The Origins of Preferred Self
Dr. William Kahn uses the term preferred self as an outcome linked to engagement at work. In 1990, Dr. Kahn published his research on what allows employees to express their talents at work. His work is where we get the much-misunderstood organizational concept--employee engagement.
Dr. Kahn's initial research wanted to understand what influences people to apply themselves in their work. What Kahn learned is invaluable to anyone who wants to find joy in their work or help others experience it.
The three sources that help people bring their preferred self to their work and find engagement are meaningfulness, psychological safety, and energy.
The Three Sources Explained
So, let's put the good doctor's findings in context. Let's say you have a team that is good, but you need them to be great. Perhaps a few people on your team "phone in" their work. You believe there is greater potential in each person, but you're not sure how to bring it out of each person.
The three sources--meaningfulness, psychological safety, and energy--serve as guides to help you put together a leadership recipe. This recipe is made up of various actions and choices you make to coax out each person's preferred self. Let's look at each one.
- Meaningfulness is when employees find significance in and from their work. The work is meaningful because their time investment is rewarded physically, cognitively, and emotionally. In other words, employees believe their hard work means something and is valued.
- Psychological safety is when employees feel that it is safe to share their ideas, express their creativity without fear of being ostracized, ridiculed, demeaned, or worse, ignored. In this positive work climate, employees don't worry about looking silly, or losing credibility, or wondering if they committed career suicide.
- Energy is when employees feel that they have the cognitive, physical, and emotional capacity to engage in their work.
Tapping into the Sources for High Engagement at Work
Now for the good stuff. Here are some tactics you can apply to shape the experience of work and encourage employees' preferred selves.
- In a recent report from The Conference Board, their research revealed that employees across all generations are most attracted to "the job itself/the work I do." So, if you're looking for top talent, promote meaning in the work. If you want to keep your top talent, hold one-on-ones and ask questions to help you learn what is meaningful to your employee.
- High-quality relationships are central to helping employees bring their preferred self to work. The more employees know about their peers beyond work roles, the closer they become. This closeness helps create a psychologically safe work environment. Plan events that bring your team together. Have them work together to solve a problem. An experience is far more influential on team cohesion than a potluck or gift exchange.
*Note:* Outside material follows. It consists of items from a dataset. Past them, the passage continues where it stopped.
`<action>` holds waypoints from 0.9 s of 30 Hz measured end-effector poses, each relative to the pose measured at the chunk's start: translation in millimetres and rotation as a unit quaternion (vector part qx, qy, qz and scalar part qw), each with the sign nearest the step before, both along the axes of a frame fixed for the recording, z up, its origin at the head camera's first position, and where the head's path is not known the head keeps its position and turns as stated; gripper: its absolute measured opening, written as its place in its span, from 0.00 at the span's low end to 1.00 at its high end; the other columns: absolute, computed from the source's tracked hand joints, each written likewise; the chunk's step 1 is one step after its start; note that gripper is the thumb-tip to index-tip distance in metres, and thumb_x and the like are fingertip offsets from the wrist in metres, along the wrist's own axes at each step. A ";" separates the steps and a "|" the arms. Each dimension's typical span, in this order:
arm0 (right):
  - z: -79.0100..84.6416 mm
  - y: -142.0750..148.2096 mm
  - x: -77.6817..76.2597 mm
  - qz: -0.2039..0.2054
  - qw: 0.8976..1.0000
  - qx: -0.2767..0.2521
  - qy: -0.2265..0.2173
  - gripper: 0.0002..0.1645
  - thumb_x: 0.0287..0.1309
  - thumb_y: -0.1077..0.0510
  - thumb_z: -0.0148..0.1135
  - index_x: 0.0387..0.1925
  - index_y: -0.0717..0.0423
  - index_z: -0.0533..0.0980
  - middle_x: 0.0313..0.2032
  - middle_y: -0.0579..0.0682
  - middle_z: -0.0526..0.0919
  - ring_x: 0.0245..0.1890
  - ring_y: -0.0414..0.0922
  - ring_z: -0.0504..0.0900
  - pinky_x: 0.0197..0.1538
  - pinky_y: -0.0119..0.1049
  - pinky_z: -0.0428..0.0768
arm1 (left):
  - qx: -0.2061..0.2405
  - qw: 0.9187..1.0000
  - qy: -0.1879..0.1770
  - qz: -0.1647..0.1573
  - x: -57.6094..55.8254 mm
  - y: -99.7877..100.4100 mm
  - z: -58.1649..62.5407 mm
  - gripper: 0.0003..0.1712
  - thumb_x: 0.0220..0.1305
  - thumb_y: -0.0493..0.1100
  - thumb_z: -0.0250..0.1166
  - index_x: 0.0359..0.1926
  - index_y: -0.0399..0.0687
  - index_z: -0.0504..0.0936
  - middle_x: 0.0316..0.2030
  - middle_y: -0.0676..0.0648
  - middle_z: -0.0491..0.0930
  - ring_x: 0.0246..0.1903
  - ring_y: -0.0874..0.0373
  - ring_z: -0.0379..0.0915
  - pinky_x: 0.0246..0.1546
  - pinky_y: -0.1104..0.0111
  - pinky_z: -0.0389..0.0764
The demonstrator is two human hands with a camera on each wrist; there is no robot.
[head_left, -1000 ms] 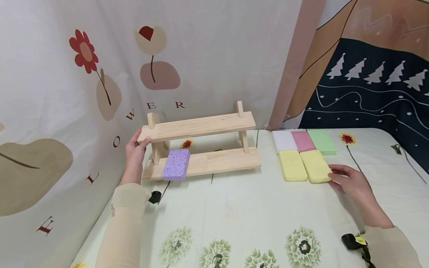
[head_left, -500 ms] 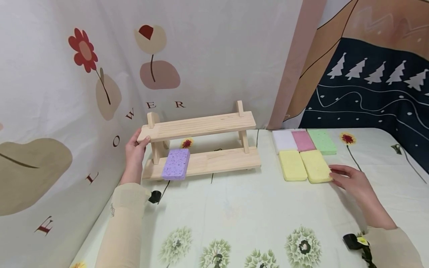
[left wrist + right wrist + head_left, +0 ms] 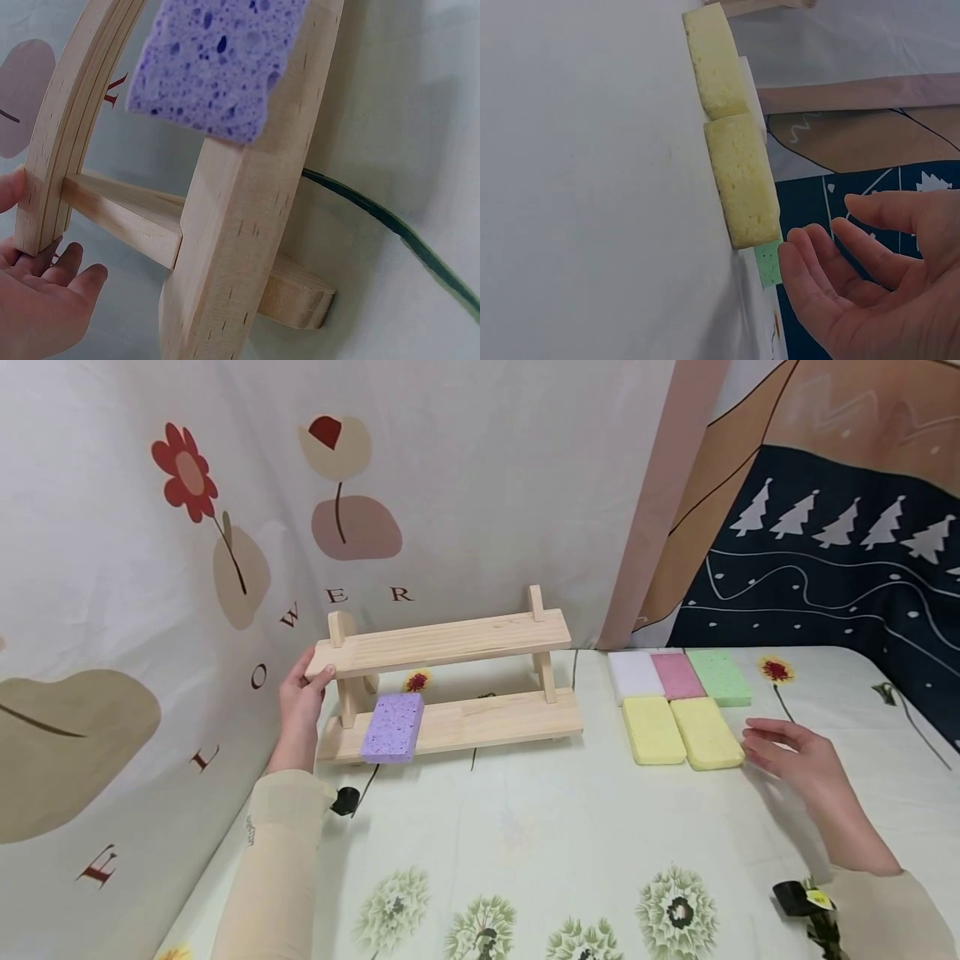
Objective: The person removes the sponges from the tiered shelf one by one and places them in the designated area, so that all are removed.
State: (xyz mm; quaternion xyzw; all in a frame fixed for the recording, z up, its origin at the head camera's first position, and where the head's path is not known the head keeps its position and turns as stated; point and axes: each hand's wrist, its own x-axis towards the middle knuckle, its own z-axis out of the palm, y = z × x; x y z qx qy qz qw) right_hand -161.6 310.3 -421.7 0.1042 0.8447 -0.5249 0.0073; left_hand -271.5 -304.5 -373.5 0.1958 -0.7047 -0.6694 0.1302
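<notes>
A two-tier wooden shelf [image 3: 450, 639] stands at the back left of the table. My left hand [image 3: 302, 710] grips the left end of its upper board, thumb on top and fingers beneath. On the lower board, near its left end, a purple sponge [image 3: 393, 727] leans tilted, its lower edge over the front. My right hand [image 3: 798, 764] is relaxed and holds nothing, its fingertips just right of a yellow sponge [image 3: 707, 732]. Beside that one lies a second yellow sponge [image 3: 654, 731]. Behind them are a white sponge [image 3: 636, 677], a pink sponge [image 3: 678, 676] and a green sponge [image 3: 718, 677].
A pale flower-printed cloth [image 3: 517, 835] covers the table. Printed fabric walls [image 3: 480, 477] rise close behind and to the left of the shelf. A dark tree-printed cloth [image 3: 832, 585] hangs at the back right.
My right hand has let go of the right yellow sponge's edge and drawn slightly to the right. The left hand, shelf and sponges stay where they were.
</notes>
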 end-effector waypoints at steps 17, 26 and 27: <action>7.4 -18.9 -2.0 0.016 0.995 -0.072 0.064 0.13 0.67 0.56 0.62 0.52 0.45 0.76 0.33 0.19 0.80 0.36 0.19 0.79 0.38 0.17 0.82 | 0.014 1.000 -0.002 -0.005 0.6 -0.2 2.8 0.34 0.74 0.43 0.58 0.77 0.60 0.58 0.78 0.52 0.53 0.76 0.60 0.53 0.78 0.68 0.55; 11.2 -41.1 -7.2 0.037 0.987 -0.128 0.085 0.12 0.67 0.59 0.62 0.49 0.42 0.78 0.35 0.24 0.82 0.36 0.23 0.83 0.39 0.19 0.84 | 0.011 1.000 -0.002 -0.003 0.7 -0.1 1.7 0.34 0.74 0.43 0.58 0.77 0.61 0.58 0.78 0.53 0.53 0.76 0.60 0.53 0.78 0.67 0.54; 12.0 -44.9 -8.2 0.038 0.988 -0.125 0.083 0.13 0.67 0.58 0.62 0.52 0.47 0.77 0.35 0.24 0.82 0.36 0.22 0.83 0.40 0.19 0.84 | 0.011 1.000 -0.002 -0.003 0.7 -0.2 1.8 0.34 0.74 0.43 0.58 0.77 0.61 0.58 0.78 0.53 0.53 0.76 0.60 0.53 0.78 0.68 0.54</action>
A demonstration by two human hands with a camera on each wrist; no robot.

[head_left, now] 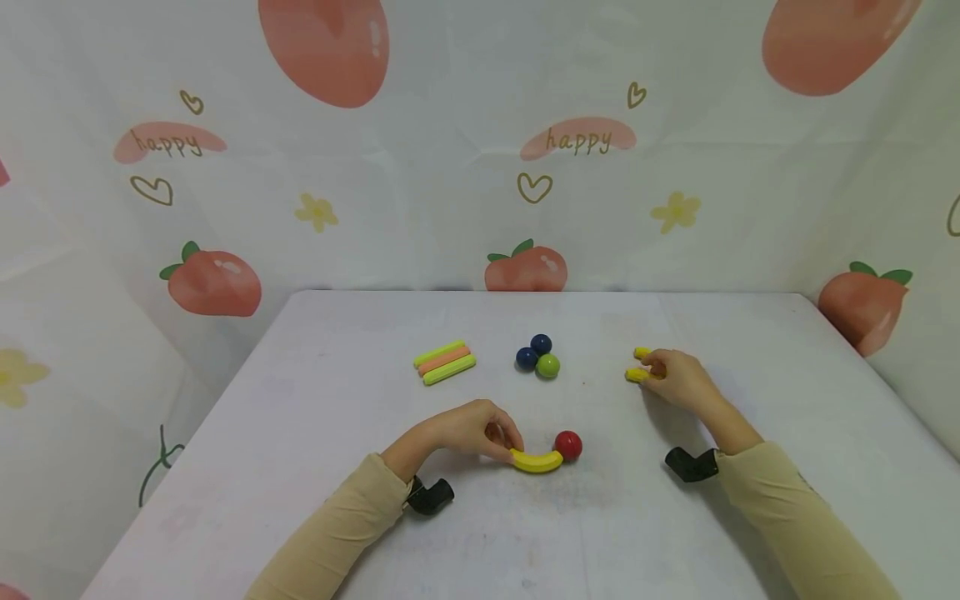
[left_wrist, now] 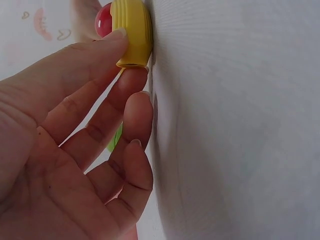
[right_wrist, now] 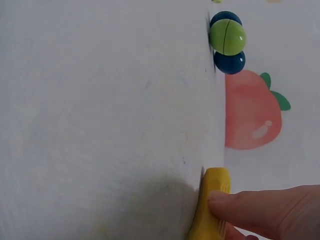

- Finally, help your employees learn what work energizes them and what drains them. At my company, WorqIQ, we use StrengthScope to help employees gain this insight. Also, implement a set of practices that promote work recovery--the ability to detach from work when at home: no emails after 6 pm; work schedules that give employees downtime and rotating time off to enjoy weekends; implement mindfulness practices.
To encourage employees' preferred selves, it's key to understand that engagement is an experience--fleeting and momentary. The most important leadership recipe you can follow is to shape the work climate and experience. You can achieve this outcome, in part, through applying Dr. Kahn's three sources that help employees express their preferred self.